Write out all the data verbatim. Skip images.

▸ **Collected data entries**
----------------

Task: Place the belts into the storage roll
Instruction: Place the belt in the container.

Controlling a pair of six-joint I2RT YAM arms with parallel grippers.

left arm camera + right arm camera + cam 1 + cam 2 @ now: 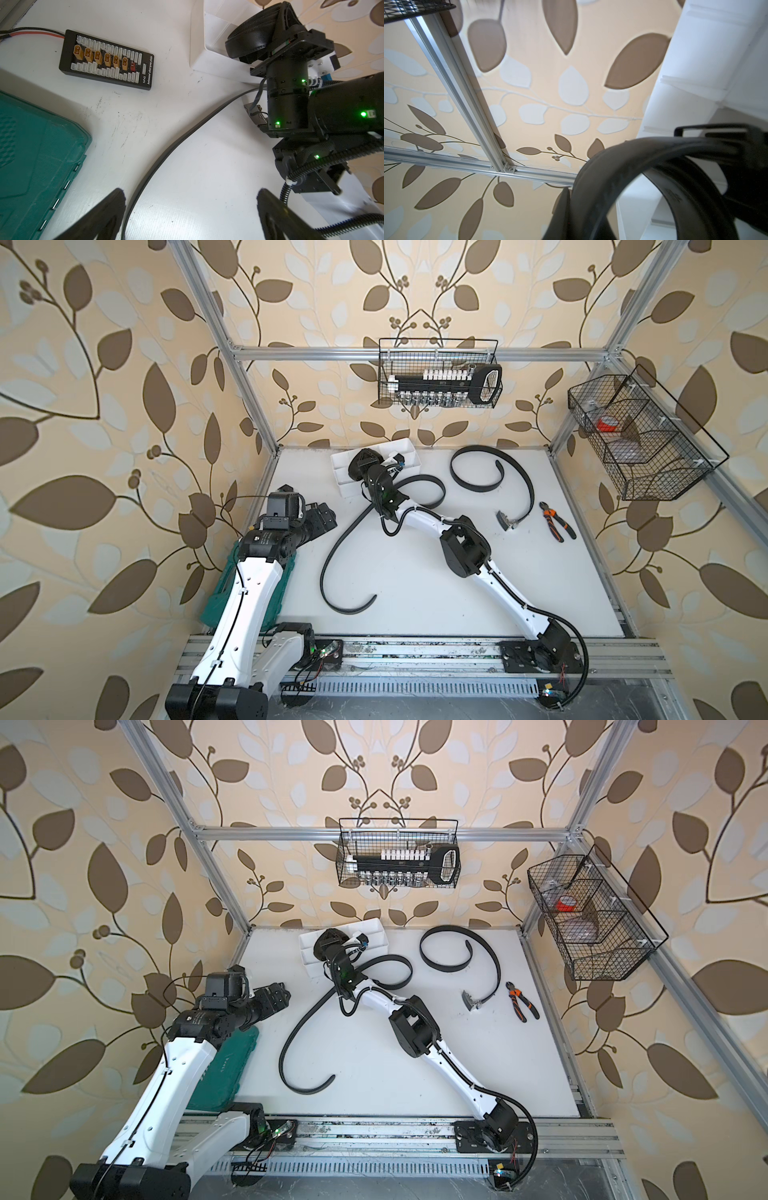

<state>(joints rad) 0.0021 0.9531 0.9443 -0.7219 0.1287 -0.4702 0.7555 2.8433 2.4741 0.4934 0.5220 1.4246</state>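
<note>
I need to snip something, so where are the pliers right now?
In both top views the pliers lie on the table's right side, just right of a belt buckle.

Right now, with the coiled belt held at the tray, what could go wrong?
1. The coiled belt, pinched in the right claw, may spring open on release and spill over the low wall of the tray.
2. The long belt runs under the right arm, so pulling back could drag it.
3. The tray looks light; a low claw may push it.
</note>
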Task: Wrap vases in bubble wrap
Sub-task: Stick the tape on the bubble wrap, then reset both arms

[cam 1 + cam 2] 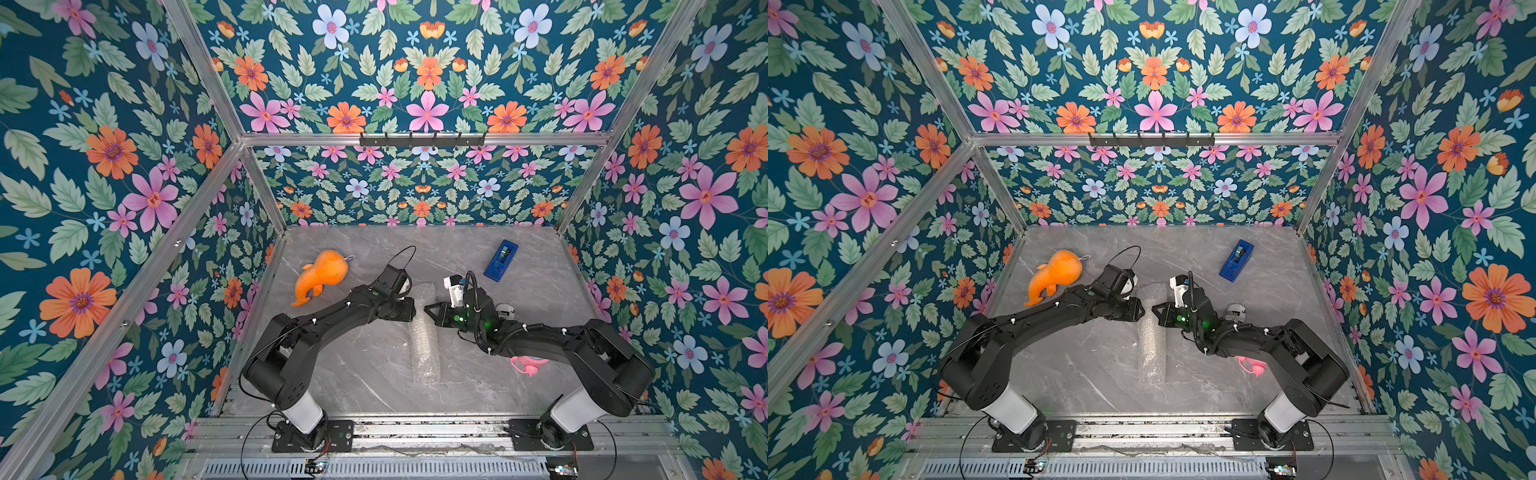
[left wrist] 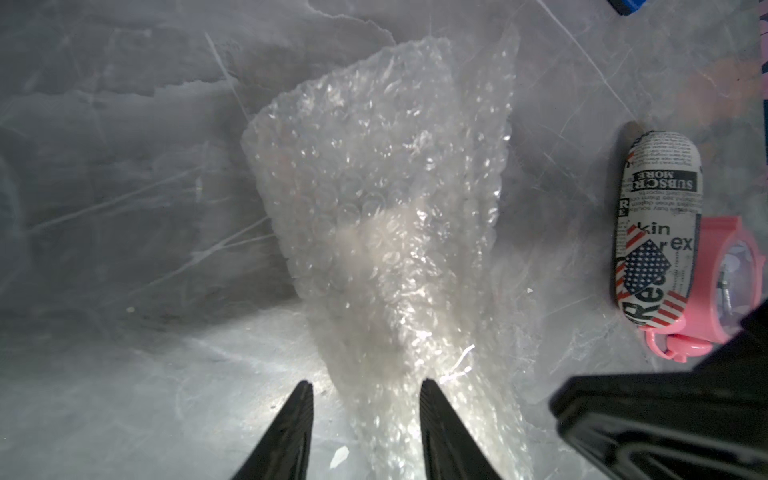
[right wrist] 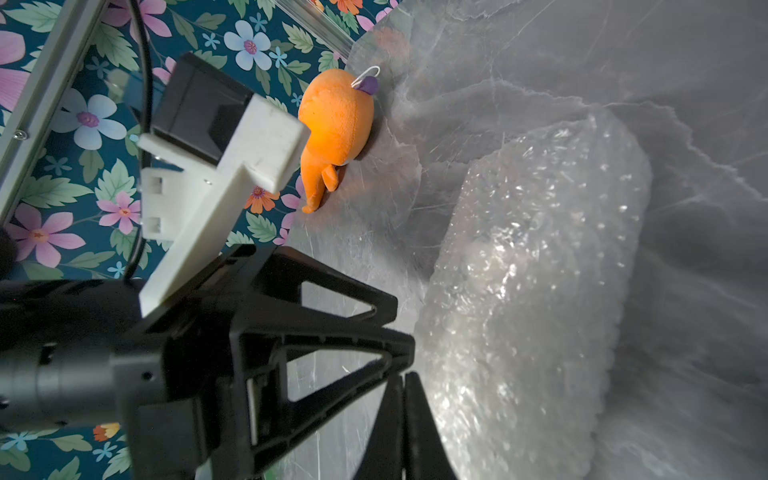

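One roll of bubble wrap (image 1: 424, 332) is seen lying on the grey table (image 1: 365, 374) between the two arms, its middle crossed by the gripper tips in both top views. One vase (image 2: 370, 245) is made out only as a pale blur inside the film in the left wrist view; its ribs and rim cannot be told.

Two grippers are counted. The left gripper (image 2: 365, 390) is held with its fingers apart, the near end of the wrap lying partly in the gap and nothing clamped. The right gripper (image 3: 401, 386) is seen with its fingers pressed together just beside the roll, and nothing is seen to be held.

One orange plush toy (image 1: 320, 276) is laid well apart, near the left wall. One blue tape dispenser (image 1: 500, 259) is set toward the far right corner. One newsprint-patterned pouch (image 2: 656, 224) is largely covered by the right arm in the top views. One pink object (image 2: 723, 286) is touching it, cut off by the picture's edge and a black arm part; what it is cannot be told.
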Tool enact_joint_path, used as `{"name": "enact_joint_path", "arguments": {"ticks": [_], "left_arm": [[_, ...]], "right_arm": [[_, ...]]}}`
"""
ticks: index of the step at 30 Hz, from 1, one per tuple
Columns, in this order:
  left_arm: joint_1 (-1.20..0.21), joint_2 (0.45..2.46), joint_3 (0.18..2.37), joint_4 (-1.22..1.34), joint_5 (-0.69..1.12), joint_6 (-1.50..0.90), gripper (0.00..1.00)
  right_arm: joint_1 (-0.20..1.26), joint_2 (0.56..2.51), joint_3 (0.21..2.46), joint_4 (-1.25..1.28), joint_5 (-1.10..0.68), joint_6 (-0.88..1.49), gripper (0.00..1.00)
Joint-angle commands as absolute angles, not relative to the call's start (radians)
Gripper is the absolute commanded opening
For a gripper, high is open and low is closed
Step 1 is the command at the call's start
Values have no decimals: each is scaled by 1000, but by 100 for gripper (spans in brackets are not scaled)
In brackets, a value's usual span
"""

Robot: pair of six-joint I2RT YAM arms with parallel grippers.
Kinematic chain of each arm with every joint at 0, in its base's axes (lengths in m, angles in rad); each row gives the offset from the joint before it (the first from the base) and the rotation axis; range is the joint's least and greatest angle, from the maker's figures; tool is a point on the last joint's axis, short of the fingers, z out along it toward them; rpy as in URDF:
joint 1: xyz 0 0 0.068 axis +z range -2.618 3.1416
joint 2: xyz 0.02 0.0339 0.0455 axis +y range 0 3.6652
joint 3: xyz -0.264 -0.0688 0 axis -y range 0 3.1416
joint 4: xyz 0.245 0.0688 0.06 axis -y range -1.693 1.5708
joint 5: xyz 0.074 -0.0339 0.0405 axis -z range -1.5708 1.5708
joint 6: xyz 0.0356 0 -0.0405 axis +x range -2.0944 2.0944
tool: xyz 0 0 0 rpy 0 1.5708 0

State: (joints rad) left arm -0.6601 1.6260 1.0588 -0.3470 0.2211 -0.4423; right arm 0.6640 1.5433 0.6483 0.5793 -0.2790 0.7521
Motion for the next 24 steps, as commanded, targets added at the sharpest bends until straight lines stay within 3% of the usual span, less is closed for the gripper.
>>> {"name": "enact_joint_path", "arguments": {"ticks": [1,5,10,12,15,19,24], "left_arm": [[-660,1608,1085,-417,129,-401,51],[-660,1539,1125,-453,55,-344,59],[-660,1397,1135,-398,-78,-280,85],[-658,1322,1086,-317,-187,-253,100],[-648,1230,948,-113,-384,-200,100],[-601,1174,776,102,-567,-181,100],[-496,1169,498,517,-718,-65,99]], "right_arm": [[666,1472,669,441,-228,687,11],[670,1312,706,228,-138,565,21],[670,1064,727,-5,38,370,33],[669,946,695,-38,189,319,39],[661,782,595,30,386,189,61],[591,645,474,162,509,13,72],[330,633,369,205,392,5,77]]}}
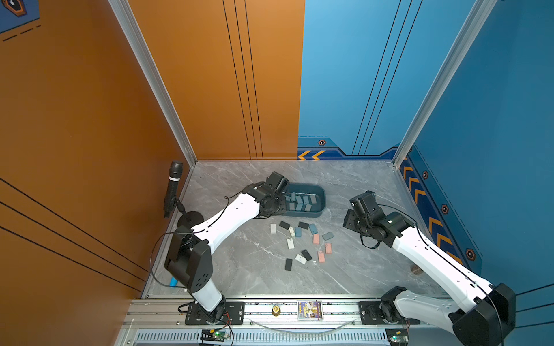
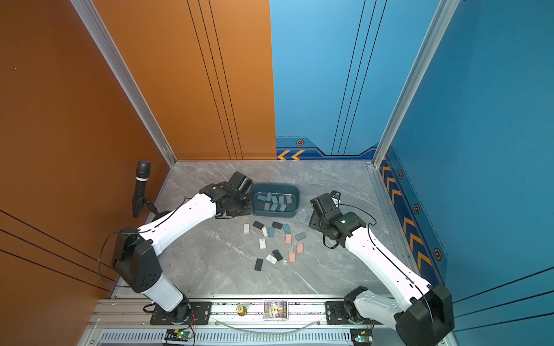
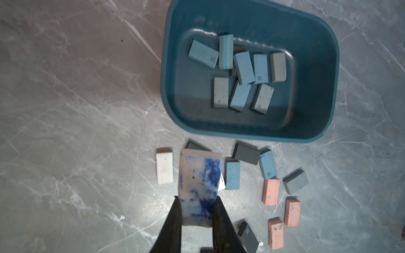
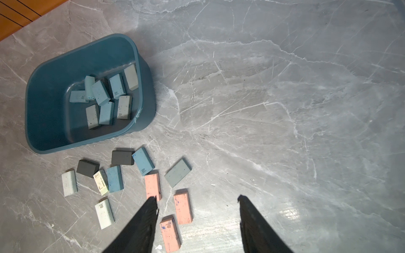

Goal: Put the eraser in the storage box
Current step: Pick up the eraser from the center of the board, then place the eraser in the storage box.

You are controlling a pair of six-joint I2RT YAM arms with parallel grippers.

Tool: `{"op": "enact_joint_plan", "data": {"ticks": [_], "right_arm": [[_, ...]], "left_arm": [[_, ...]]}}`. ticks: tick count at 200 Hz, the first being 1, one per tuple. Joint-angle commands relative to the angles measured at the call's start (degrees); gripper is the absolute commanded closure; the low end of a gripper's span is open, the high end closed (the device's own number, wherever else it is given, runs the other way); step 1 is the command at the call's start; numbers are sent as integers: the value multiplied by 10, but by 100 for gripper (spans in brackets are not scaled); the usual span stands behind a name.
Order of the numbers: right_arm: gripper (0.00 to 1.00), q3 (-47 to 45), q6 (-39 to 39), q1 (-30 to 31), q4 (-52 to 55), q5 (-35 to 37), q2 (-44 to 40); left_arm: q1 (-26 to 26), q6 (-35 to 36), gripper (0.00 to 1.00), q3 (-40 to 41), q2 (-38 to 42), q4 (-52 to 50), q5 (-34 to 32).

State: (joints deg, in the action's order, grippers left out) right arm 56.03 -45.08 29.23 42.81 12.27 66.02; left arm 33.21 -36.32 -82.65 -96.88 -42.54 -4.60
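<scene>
My left gripper (image 3: 197,199) is shut on a white eraser (image 3: 198,175) smeared with blue ink. The eraser hangs above the table beside the near left end of the storage box (image 3: 328,87). This dark teal tub (image 1: 321,191) (image 2: 296,191) (image 4: 43,87) holds several blue and grey erasers (image 3: 243,68). In both top views the left wrist (image 1: 269,196) hides the held eraser. My right gripper (image 4: 197,199) is open and holds nothing. It hovers to the right of the loose erasers (image 1: 299,239), above pink erasers (image 4: 183,208).
Several loose erasers, white, black, blue, grey and pink, lie scattered in front of the box (image 2: 271,239). A black microphone (image 1: 173,188) on a stand is at the left wall. A picture card (image 1: 309,310) and a brass knob (image 1: 275,310) sit on the front rail.
</scene>
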Motion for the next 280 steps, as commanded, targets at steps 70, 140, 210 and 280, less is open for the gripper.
{"op": "enact_joint_plan", "data": {"ticks": [70,140,210,280], "right_arm": [[39,-25,-20,-6,25,5,-26],[39,-22,-21,-14,31,4,-21],[39,-15,-22,-16,26,-6,-7],[39,-12,-22,-14,25,-10,-7]], "left_arm": [[-34,91,82,-197,-212,-11,46],[-46,105,81,-288,-321,-11,58],[-53,90,74,-303,-352,-11,61],[-54,93,61,-305,-336,-11,69]]}}
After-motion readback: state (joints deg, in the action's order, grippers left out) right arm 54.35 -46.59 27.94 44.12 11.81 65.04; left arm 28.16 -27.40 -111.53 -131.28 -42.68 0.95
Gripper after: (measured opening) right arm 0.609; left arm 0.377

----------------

▸ **Response below**
Task: Place the belts into the storage roll
Instruction: Place the belt in the container.

Controlling a pair of six-joint I2RT YAM arms with parallel grippers.

left arm camera + right arm camera + cam 1 + cam 2 @ now: 

<state>(joints rad) 0.0021 0.9531 0.9443 -0.7219 0.1287 -0.4702 0.7555 2.8433 2.4741 0.4934 0.5220 1.4246</state>
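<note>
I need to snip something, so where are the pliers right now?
In both top views the pliers lie on the table's right side, just right of a belt buckle.

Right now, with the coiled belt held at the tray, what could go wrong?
1. The coiled belt, pinched in the right claw, may spring open on release and spill over the low wall of the tray.
2. The long belt runs under the right arm, so pulling back could drag it.
3. The tray looks light; a low claw may push it.
</note>
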Task: Wrap vases in bubble wrap
Sub-task: Stick the tape on the bubble wrap, then reset both arms

[cam 1 + cam 2] 
[left wrist] 
[right wrist] 

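One roll of bubble wrap (image 1: 424, 332) is seen lying on the grey table (image 1: 365, 374) between the two arms, its middle crossed by the gripper tips in both top views. One vase (image 2: 370, 245) is made out only as a pale blur inside the film in the left wrist view; its ribs and rim cannot be told.

Two grippers are counted. The left gripper (image 2: 365, 390) is held with its fingers apart, the near end of the wrap lying partly in the gap and nothing clamped. The right gripper (image 3: 401, 386) is seen with its fingers pressed together just beside the roll, and nothing is seen to be held.

One orange plush toy (image 1: 320, 276) is laid well apart, near the left wall. One blue tape dispenser (image 1: 500, 259) is set toward the far right corner. One newsprint-patterned pouch (image 2: 656, 224) is largely covered by the right arm in the top views. One pink object (image 2: 723, 286) is touching it, cut off by the picture's edge and a black arm part; what it is cannot be told.
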Tool enact_joint_path, used as `{"name": "enact_joint_path", "arguments": {"ticks": [_], "left_arm": [[_, ...]], "right_arm": [[_, ...]]}}`
"""
ticks: index of the step at 30 Hz, from 1, one per tuple
Columns, in this order:
  left_arm: joint_1 (-1.20..0.21), joint_2 (0.45..2.46), joint_3 (0.18..2.37), joint_4 (-1.22..1.34), joint_5 (-0.69..1.12), joint_6 (-1.50..0.90), gripper (0.00..1.00)
  right_arm: joint_1 (-0.20..1.26), joint_2 (0.56..2.51), joint_3 (0.21..2.46), joint_4 (-1.25..1.28), joint_5 (-1.10..0.68), joint_6 (-0.88..1.49), gripper (0.00..1.00)
Joint-angle commands as absolute angles, not relative to the call's start (radians)
Gripper is the absolute commanded opening
For a gripper, high is open and low is closed
Step 1 is the command at the call's start
Values have no decimals: each is scaled by 1000, but by 100 for gripper (spans in brackets are not scaled)
In brackets, a value's usual span
"""

Robot: pair of six-joint I2RT YAM arms with parallel grippers.
Kinematic chain of each arm with every joint at 0, in its base's axes (lengths in m, angles in rad); each row gives the offset from the joint before it (the first from the base) and the rotation axis; range is the joint's least and greatest angle, from the maker's figures; tool is a point on the last joint's axis, short of the fingers, z out along it toward them; rpy as in URDF:
joint 1: xyz 0 0 0.068 axis +z range -2.618 3.1416
joint 2: xyz 0.02 0.0339 0.0455 axis +y range 0 3.6652
joint 3: xyz -0.264 -0.0688 0 axis -y range 0 3.1416
joint 4: xyz 0.245 0.0688 0.06 axis -y range -1.693 1.5708
joint 5: xyz 0.074 -0.0339 0.0405 axis -z range -1.5708 1.5708
joint 6: xyz 0.0356 0 -0.0405 axis +x range -2.0944 2.0944
tool: xyz 0 0 0 rpy 0 1.5708 0

State: (joints rad) left arm -0.6601 1.6260 1.0588 -0.3470 0.2211 -0.4423; right arm 0.6640 1.5433 0.6483 0.5793 -0.2790 0.7521
Motion for the next 24 steps, as commanded, targets added at the sharpest bends until straight lines stay within 3% of the usual span, less is closed for the gripper.
>>> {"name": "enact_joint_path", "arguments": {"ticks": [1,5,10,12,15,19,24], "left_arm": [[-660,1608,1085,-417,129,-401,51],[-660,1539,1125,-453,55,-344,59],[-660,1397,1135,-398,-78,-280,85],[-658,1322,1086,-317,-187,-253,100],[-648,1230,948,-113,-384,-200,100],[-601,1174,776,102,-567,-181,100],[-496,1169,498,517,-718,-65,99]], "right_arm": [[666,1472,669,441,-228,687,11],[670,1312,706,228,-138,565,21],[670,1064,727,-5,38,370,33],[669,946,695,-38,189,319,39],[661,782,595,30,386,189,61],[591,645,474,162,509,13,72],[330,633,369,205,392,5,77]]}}

Goal: Put the eraser in the storage box
Current step: Pick up the eraser from the center of the board, then place the eraser in the storage box.

You are controlling a pair of six-joint I2RT YAM arms with parallel grippers.

Tool: `{"op": "enact_joint_plan", "data": {"ticks": [_], "right_arm": [[_, ...]], "left_arm": [[_, ...]]}}`. ticks: tick count at 200 Hz, the first being 1, one per tuple. Joint-angle commands relative to the angles measured at the call's start (degrees); gripper is the absolute commanded closure; the low end of a gripper's span is open, the high end closed (the device's own number, wherever else it is given, runs the other way); step 1 is the command at the call's start; numbers are sent as integers: the value multiplied by 10, but by 100 for gripper (spans in brackets are not scaled); the usual span stands behind a name.
Order of the numbers: right_arm: gripper (0.00 to 1.00), q3 (-47 to 45), q6 (-39 to 39), q1 (-30 to 31), q4 (-52 to 55), q5 (-35 to 37), q2 (-44 to 40); left_arm: q1 (-26 to 26), q6 (-35 to 36), gripper (0.00 to 1.00), q3 (-40 to 41), q2 (-38 to 42), q4 (-52 to 50), q5 (-34 to 32).

State: (joints deg, in the action's order, grippers left out) right arm 56.03 -45.08 29.23 42.81 12.27 66.02; left arm 33.21 -36.32 -82.65 -96.88 -42.54 -4.60
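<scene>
My left gripper (image 3: 197,199) is shut on a white eraser (image 3: 198,175) smeared with blue ink. The eraser hangs above the table beside the near left end of the storage box (image 3: 328,87). This dark teal tub (image 1: 321,191) (image 2: 296,191) (image 4: 43,87) holds several blue and grey erasers (image 3: 243,68). In both top views the left wrist (image 1: 269,196) hides the held eraser. My right gripper (image 4: 197,199) is open and holds nothing. It hovers to the right of the loose erasers (image 1: 299,239), above pink erasers (image 4: 183,208).
Several loose erasers, white, black, blue, grey and pink, lie scattered in front of the box (image 2: 271,239). A black microphone (image 1: 173,188) on a stand is at the left wall. A picture card (image 1: 309,310) and a brass knob (image 1: 275,310) sit on the front rail.
</scene>
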Motion for the next 280 steps, as commanded, targets at steps 70, 140, 210 and 280, less is open for the gripper.
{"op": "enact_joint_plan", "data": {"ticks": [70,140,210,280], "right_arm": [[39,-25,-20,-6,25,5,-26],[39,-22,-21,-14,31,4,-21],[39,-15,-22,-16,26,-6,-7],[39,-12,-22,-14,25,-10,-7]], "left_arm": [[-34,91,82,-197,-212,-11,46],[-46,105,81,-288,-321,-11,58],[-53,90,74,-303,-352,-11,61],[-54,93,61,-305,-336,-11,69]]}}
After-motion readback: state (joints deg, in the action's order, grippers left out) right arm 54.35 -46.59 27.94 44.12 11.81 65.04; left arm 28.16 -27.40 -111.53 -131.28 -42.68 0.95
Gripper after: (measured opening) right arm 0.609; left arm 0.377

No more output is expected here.